— Aim of the task —
Quote every line below exactly and skip any picture.
Content starts
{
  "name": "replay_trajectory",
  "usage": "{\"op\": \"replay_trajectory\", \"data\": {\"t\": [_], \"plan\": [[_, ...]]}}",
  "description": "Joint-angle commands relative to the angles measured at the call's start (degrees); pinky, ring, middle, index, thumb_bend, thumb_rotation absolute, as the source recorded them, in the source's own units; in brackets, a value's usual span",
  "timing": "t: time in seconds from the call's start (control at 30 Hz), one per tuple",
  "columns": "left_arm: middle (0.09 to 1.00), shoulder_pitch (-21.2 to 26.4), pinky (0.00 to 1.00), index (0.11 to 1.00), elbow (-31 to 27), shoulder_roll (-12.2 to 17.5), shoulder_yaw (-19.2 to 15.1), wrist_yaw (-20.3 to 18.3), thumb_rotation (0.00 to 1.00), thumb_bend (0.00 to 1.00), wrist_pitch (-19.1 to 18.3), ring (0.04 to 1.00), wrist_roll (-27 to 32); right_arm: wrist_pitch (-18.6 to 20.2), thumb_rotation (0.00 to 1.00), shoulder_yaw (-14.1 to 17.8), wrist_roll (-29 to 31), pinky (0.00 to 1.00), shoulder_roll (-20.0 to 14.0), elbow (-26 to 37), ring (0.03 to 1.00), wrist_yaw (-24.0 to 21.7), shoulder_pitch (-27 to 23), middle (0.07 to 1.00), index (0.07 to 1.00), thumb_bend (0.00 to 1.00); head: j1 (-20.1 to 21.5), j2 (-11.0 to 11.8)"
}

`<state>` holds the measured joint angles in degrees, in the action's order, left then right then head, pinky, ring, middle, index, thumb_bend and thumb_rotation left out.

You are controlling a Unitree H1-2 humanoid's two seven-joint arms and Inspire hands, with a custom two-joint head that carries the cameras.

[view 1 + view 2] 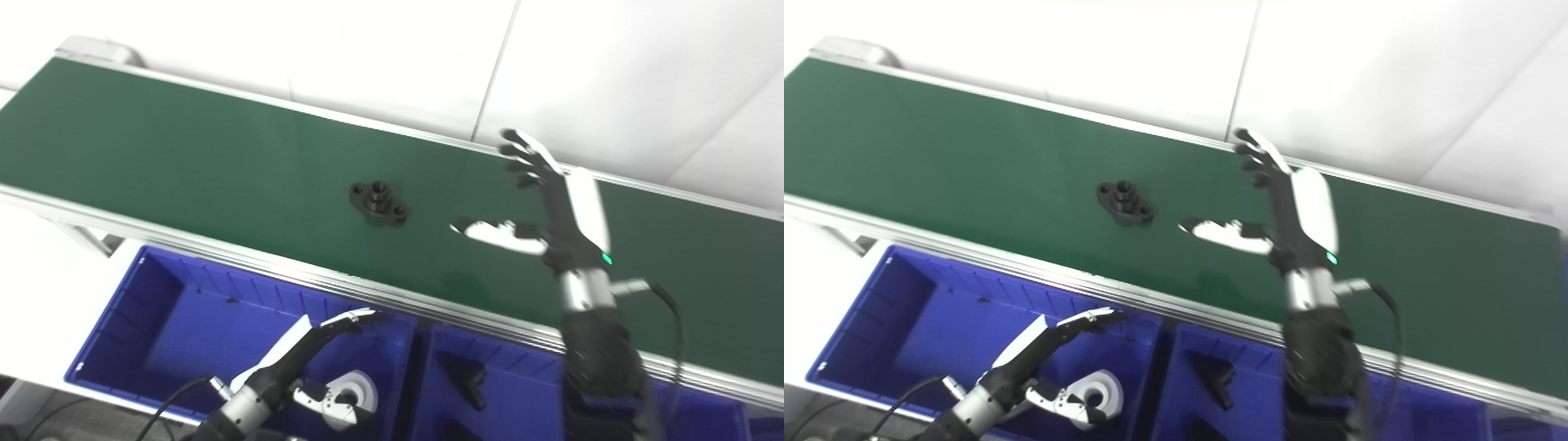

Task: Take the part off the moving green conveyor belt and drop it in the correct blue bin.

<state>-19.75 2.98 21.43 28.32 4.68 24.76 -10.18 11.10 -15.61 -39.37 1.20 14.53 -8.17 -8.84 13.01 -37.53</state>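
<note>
A black flanged part (378, 203) lies on the green conveyor belt (184, 147), near its middle; it also shows in the right eye view (1124, 201). My right hand (539, 202) is open above the belt, to the right of the part, fingers spread and thumb pointing toward it, not touching it. My left hand (306, 361) is open and empty, low over the left blue bin (153, 318). It also shows in the right eye view (1047, 361).
A white ring-shaped part (355, 389) lies in the left blue bin under my left hand. The middle blue bin (508, 380) holds dark parts (465, 376). The belt's metal rail (245, 260) runs between belt and bins. A white wall stands behind.
</note>
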Motion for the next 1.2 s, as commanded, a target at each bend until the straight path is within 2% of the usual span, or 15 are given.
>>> {"op": "replay_trajectory", "data": {"t": [0.0,0.13,0.27,0.5,0.67,0.83,1.07,1.17], "plan": [[0.894,0.93,0.85,0.828,-0.65,0.93,0.21,0.24,0.27,0.93,2.16,0.876,1.78,1.04,0.4,-0.57,-0.81,0.62,1.21,-1.35,0.716,1.34,-2.86,0.798,0.842,0.88,1.48,-0.01],[0.904,1.63,0.94,0.845,0.19,1.17,-0.11,-0.54,0.3,0.92,2.17,0.911,4.05,1.27,0.4,-1.26,-1.72,0.6,2.24,-6.97,0.73,2.35,-6.17,0.833,0.85,0.88,3.88,-0.06],[0.909,1.94,0.99,0.852,0.73,1.05,-0.98,-2.07,0.32,0.91,2.16,0.926,5.7,1.65,0.38,-1.96,-2.79,0.62,2.54,-12.35,0.746,3.26,-9.66,0.834,0.857,0.88,4.93,-0.26],[0.91,2.47,1.0,0.86,1.35,0.9,-1.75,-3.41,0.36,0.88,2.17,0.929,5.83,1.66,0.37,-4.19,-4.91,0.71,1.36,-17.92,0.788,4.15,-13.33,0.829,0.844,0.87,5.09,-0.37],[0.905,2.46,0.99,0.856,1.42,0.61,-1.9,-3.32,0.38,0.88,2.17,0.924,5.31,1.95,0.36,-5.83,-6.32,0.69,0.04,-21.82,0.778,4.06,-15.23,0.823,0.835,0.87,5.07,-0.4],[0.903,2.21,0.98,0.857,0.98,0.3,-1.73,-2.87,0.4,0.87,2.17,0.919,5.01,1.72,0.33,-7.66,-6.95,0.7,-1.25,-25.04,0.777,3.69,-15.93,0.815,0.818,0.87,4.26,-0.82],[0.9,1.75,0.97,0.852,0.3,-0.21,-1.64,-2.95,0.41,0.87,2.17,0.915,5.03,2.66,0.32,-9.85,-7.23,0.72,-2.24,-26.23,0.8,2.02,-15.29,0.824,0.818,0.88,3.23,-1.4],[0.9,1.57,0.97,0.853,-0.17,-0.14,-1.44,-2.26,0.41,0.86,2.17,0.915,4.03,1.72,0.31,-11.3,-7.99,0.71,-2.89,-26.71,0.789,2.79,-14.3,0.816,0.812,0.89,3.11,-1.63]]}}
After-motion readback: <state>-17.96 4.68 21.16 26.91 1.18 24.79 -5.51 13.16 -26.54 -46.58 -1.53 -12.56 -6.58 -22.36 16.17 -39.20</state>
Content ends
— Problem solution —
{
  "name": "replay_trajectory",
  "usage": "{\"op\": \"replay_trajectory\", \"data\": {\"t\": [_], \"plan\": [[_, ...]]}}",
  "description": "Joint-angle commands relative to the angles measured at the call's start (degrees); pinky, ring, middle, index, thumb_bend, thumb_rotation absolute, as the source recorded them, in the source's own units; in brackets, a value's usual span",
  "timing": "t: time in seconds from the call's start (control at 30 Hz), one per tuple",
  "columns": "left_arm: middle (0.09 to 1.00), shoulder_pitch (-21.2 to 26.4), pinky (0.00 to 1.00), index (0.11 to 1.00), elbow (-31 to 27), shoulder_roll (-12.2 to 17.5), shoulder_yaw (-19.2 to 15.1), wrist_yaw (-20.3 to 18.3), thumb_rotation (0.00 to 1.00), thumb_bend (0.00 to 1.00), wrist_pitch (-19.1 to 18.3), ring (0.04 to 1.00), wrist_roll (-27 to 32); right_arm: wrist_pitch (-18.6 to 20.2), thumb_rotation (0.00 to 1.00), shoulder_yaw (-14.1 to 17.8), wrist_roll (-29 to 31), pinky (0.00 to 1.00), shoulder_roll (-20.0 to 14.0), elbow (-26 to 37), ring (0.03 to 1.00), wrist_yaw (-24.0 to 21.7), shoulder_pitch (-27 to 23), middle (0.07 to 1.00), index (0.07 to 1.00), thumb_bend (0.00 to 1.00); head: j1 (-20.1 to 21.5), j2 (-11.0 to 11.8)"
}

`<state>` holds the measured joint angles in degrees, in the action's order, left then right then head, pinky, ring, middle, index, thumb_bend and thumb_rotation left out.

You are controlling a Unitree H1-2 humanoid's two seven-joint arms and Inspire hands, with a custom two-joint head that carries the cameras.

[view 1 + view 2] 

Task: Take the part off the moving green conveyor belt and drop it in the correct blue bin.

<state>-19.75 2.98 21.43 28.32 4.68 24.76 -10.18 11.10 -15.61 -39.37 1.20 14.53 -8.17 -8.84 13.01 -37.53</state>
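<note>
A black flanged part (378, 203) lies on the green conveyor belt (184, 147), near its middle; it also shows in the right eye view (1124, 201). My right hand (539, 202) is open above the belt, to the right of the part, fingers spread and thumb pointing toward it, not touching it. My left hand (306, 361) is open and empty, low over the left blue bin (153, 318). It also shows in the right eye view (1047, 361).
A white ring-shaped part (355, 389) lies in the left blue bin under my left hand. The middle blue bin (508, 380) holds dark parts (465, 376). The belt's metal rail (245, 260) runs between belt and bins. A white wall stands behind.
</note>
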Motion for the next 1.2 s, as commanded, a target at each bend until the straight path is within 2% of the usual span, or 15 are given.
>>> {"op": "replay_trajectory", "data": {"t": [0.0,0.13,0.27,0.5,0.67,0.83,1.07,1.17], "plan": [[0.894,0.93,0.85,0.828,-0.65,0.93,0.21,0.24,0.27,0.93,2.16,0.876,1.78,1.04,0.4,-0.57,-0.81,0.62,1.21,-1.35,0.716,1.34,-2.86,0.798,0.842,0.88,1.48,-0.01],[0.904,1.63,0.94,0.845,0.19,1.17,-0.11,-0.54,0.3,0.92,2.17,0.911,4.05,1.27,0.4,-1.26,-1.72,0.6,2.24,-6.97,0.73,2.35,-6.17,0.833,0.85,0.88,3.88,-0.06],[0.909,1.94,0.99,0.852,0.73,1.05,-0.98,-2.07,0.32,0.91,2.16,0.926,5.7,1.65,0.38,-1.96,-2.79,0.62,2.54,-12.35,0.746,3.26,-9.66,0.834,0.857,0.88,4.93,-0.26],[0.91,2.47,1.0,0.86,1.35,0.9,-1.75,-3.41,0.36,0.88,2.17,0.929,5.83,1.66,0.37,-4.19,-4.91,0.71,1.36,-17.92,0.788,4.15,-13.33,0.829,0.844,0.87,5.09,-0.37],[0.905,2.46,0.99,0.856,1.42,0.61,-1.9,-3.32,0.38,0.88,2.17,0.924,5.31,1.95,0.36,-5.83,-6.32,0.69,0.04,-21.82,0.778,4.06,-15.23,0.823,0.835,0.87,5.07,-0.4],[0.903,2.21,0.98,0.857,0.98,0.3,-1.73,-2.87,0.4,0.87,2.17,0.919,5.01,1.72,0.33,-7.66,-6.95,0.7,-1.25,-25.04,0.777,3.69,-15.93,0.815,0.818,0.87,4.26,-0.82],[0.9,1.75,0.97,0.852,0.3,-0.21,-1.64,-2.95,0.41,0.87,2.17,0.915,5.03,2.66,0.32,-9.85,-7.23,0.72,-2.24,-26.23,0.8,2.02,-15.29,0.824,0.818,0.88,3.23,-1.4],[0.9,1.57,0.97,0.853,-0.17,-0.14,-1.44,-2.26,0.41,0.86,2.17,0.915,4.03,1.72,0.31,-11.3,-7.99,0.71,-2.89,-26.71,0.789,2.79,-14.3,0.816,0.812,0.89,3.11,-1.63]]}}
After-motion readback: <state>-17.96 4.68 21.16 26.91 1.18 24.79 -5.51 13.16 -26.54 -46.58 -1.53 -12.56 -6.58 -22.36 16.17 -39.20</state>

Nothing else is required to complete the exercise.